La partita con la Slovacchia è stata decisa nel primo tempo, al termine del quale una cosa era già certa: Lippi se ne deve andare e se sarebbe dovuto andare neanche se avesse vinto il match, anche se avesse vinto il mondiale.
Lo abbiamo visto tutti in diretta tv, è bollito, è arrivato al capolinea. Alla fine della partita, la cosa meno sportiva del mondo: ha rifiutato di stringere la mano al collega slovacco. I tedeschi hanno già messo in cantiere la successione del loro allenatore, Low. E noi?
Gli italiani hanno già votato, pochi hanno lasciato le loro attività di lavoro o di svago per vedere la partita. Il traffico a Roma era quasi normale. La maggior parte di noi è rimasta in ufficio, a seguire con internet la partita.
Berlusconi, che di calcio ne capisce, aveva previsto la sconfitta, è stato ben zitto e ha anche tagliato la corda, rifugiandosi in Canada. Lui, la sentenza su Lippi l’ha già pronunciata, col silenzio.
Con la sua arroganza, con la sua superbia, Lippi ha trascinato la nazionale italiana in una pessima figura.
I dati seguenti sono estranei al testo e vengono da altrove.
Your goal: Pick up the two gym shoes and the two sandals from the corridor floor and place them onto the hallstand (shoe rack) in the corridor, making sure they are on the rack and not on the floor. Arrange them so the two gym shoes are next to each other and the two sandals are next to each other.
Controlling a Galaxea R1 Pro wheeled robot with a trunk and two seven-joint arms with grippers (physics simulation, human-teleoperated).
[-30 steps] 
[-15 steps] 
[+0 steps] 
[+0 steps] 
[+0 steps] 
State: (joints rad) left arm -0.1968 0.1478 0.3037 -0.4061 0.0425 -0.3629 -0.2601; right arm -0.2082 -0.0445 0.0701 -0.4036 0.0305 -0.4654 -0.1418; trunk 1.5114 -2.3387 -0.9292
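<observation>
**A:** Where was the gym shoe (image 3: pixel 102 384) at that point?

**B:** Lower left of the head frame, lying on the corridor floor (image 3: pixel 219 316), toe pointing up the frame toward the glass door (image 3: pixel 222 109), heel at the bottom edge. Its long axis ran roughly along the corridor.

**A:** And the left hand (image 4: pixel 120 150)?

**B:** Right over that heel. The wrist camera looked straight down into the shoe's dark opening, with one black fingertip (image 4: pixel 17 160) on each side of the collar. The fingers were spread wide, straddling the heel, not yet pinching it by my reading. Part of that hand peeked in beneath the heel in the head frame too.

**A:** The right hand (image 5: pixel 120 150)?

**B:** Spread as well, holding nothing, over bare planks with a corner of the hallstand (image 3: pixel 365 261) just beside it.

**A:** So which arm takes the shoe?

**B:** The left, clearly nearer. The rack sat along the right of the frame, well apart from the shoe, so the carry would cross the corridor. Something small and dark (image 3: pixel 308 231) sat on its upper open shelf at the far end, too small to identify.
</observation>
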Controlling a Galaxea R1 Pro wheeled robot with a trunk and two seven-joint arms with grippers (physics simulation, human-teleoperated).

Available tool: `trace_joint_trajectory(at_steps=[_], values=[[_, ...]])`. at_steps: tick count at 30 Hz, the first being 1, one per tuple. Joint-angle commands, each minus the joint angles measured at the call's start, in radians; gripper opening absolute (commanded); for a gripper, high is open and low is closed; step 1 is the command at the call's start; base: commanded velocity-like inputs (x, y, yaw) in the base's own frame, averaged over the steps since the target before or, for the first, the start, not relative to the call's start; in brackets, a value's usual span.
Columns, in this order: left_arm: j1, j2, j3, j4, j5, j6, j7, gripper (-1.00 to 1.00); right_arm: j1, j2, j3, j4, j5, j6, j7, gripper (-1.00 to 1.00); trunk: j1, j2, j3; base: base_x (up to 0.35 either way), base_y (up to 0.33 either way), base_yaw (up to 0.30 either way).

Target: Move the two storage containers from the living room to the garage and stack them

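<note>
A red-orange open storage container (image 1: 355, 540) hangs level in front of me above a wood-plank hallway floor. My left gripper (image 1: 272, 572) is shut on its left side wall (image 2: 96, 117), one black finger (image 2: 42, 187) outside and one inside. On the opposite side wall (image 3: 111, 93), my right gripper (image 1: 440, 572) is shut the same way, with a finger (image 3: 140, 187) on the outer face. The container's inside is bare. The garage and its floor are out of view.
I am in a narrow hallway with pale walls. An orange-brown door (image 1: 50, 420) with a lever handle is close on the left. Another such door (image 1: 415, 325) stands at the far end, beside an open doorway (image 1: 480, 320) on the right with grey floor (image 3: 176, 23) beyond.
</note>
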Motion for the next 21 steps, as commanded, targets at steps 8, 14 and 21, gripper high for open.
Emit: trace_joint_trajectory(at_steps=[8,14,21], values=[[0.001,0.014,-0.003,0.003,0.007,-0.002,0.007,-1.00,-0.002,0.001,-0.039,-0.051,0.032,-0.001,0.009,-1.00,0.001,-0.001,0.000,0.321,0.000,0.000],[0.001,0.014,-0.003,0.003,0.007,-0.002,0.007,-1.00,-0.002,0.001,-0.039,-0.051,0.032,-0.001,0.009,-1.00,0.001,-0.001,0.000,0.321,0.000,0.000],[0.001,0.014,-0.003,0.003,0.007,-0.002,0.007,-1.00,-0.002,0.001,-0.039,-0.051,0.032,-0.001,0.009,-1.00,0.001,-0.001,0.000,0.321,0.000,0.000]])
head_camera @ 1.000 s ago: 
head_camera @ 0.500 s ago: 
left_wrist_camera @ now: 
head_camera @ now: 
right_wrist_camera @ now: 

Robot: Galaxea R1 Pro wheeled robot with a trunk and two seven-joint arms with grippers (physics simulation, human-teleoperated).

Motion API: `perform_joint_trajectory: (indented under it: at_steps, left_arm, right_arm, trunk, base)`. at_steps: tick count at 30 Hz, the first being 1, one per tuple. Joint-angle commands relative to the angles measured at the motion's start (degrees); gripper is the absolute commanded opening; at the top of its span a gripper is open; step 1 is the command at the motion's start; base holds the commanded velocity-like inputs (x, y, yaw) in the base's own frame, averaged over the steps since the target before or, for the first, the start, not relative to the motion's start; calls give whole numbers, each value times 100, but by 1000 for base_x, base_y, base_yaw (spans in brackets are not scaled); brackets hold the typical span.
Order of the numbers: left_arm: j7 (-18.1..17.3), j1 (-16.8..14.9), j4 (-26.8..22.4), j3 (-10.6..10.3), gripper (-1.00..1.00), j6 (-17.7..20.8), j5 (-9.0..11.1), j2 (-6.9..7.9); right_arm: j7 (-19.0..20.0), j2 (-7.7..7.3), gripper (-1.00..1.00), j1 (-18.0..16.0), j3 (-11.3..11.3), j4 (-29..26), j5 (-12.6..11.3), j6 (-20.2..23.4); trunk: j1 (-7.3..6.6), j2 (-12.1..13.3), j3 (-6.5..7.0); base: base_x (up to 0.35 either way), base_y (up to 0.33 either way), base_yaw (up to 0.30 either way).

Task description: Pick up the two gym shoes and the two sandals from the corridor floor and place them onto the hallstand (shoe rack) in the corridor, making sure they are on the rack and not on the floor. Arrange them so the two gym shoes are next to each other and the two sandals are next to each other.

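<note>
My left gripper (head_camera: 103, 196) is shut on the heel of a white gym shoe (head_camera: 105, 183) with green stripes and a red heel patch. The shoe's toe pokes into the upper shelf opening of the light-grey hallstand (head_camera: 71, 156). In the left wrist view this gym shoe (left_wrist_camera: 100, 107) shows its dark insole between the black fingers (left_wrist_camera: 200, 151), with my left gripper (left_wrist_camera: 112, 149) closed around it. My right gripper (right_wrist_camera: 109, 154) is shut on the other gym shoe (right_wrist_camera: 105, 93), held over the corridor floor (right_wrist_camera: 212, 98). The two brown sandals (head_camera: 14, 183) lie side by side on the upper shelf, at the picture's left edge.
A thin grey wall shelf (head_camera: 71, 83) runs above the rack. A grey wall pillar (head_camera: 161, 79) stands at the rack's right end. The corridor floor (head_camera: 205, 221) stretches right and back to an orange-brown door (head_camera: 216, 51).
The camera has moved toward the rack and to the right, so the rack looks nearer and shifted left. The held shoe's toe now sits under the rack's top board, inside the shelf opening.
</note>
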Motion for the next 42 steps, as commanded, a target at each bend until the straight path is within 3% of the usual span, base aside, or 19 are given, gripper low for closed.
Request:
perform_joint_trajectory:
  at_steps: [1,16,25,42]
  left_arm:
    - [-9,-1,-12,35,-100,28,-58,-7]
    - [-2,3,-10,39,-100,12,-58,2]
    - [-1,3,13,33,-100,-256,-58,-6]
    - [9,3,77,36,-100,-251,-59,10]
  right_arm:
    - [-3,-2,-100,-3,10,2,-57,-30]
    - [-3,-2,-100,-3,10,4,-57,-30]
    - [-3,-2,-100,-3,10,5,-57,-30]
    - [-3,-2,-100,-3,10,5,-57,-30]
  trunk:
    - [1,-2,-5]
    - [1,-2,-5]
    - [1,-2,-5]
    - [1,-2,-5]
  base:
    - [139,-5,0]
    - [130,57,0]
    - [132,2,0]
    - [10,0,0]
Lasciando il campo con un brutto gesto quale quello di rifiutare il saluto dell’allenatore (vittorioso) della Slovacchia.
La nazionale di calcio non è l’Italia, per fortuna, ma è un bel pezzo della nostra immagine, il riscatto dei nostri emigranti, una delle poche cose di cui oggi un italiano poteva andare orgoglioso, nel mondo.
Tutti i cicli hanno una fine. Quello di Lippi era ancora nella fase alta ai tempi di Calciopoli, ma con gli anni questo accanito masticatore di gomme non ha retto. Ora è crollato. La sua ostinazione nell’escludere calciatori come Balotelli e Cassano suona pretestuosa, è inspiegabile. Fa ridere quando dice che non sono maturi. Certo sono dei gran rompiscatole, animali difficili da governare e gestire, ma una squadra di pallone non è una caserma e quelli comunque sono due fiori di calciatori. Non saranno maturi, abbiamo dei dubbi che lo siano, ma lui Lippi, ne siamo certi, è stracotto.